Problem to solve >>
Write out the data word for word, taking care that no picture is carried over.

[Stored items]

-.-.-

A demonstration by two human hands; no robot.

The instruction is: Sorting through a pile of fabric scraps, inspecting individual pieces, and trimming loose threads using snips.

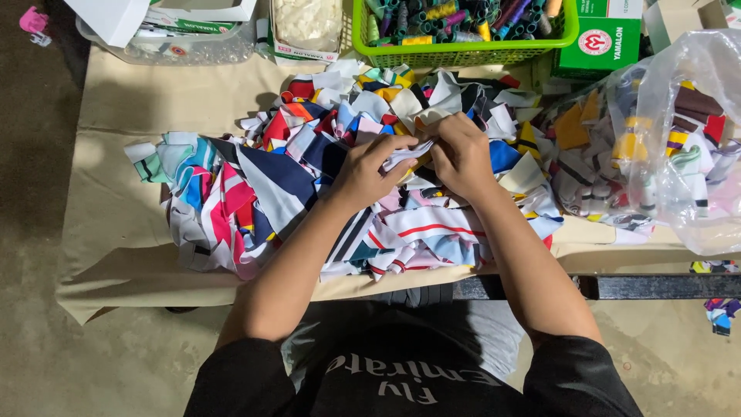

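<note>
My left hand and right hand: fingers clamped together on white fabric scrap | scrap held above heap of mixed cloth scraps | worktop | green thread basket behind.

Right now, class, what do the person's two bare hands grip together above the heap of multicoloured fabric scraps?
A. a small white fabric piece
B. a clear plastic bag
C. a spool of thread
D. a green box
A: both the left hand and right hand pinch a small white fabric piece between them, above the heap of multicoloured fabric scraps.
</note>
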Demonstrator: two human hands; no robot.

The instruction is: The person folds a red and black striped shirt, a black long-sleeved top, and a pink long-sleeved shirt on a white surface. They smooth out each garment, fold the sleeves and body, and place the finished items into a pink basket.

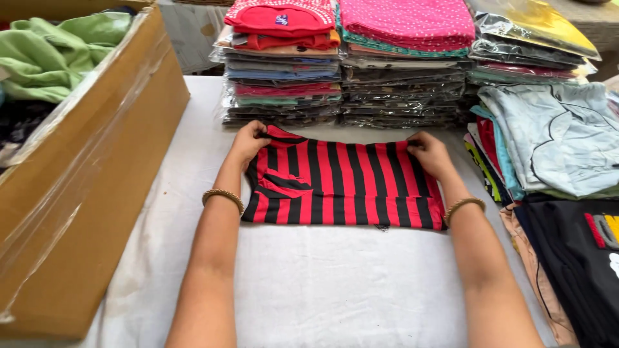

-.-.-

Answer box >>
A demonstration by two human hands; no robot.

The instruction is: Sorting through a pile of fabric scraps, inspecting individual pieces, and trimming loose threads using snips.


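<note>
My left hand and right hand: fingers clamped together on white fabric scrap | scrap held above heap of mixed cloth scraps | worktop | green thread basket behind.

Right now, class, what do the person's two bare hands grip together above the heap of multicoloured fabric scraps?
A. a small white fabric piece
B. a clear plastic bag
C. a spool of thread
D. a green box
A: both the left hand and right hand pinch a small white fabric piece between them, above the heap of multicoloured fabric scraps.
</note>
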Demonstrator: two human hands; no robot.

The instruction is: The person folds a red and black striped shirt, a black long-sleeved top, and a pink long-sleeved shirt on a white surface. They smooth out each garment, fold the sleeves and body, and place the finished items into a pink basket.

The response to this exercise is now finished.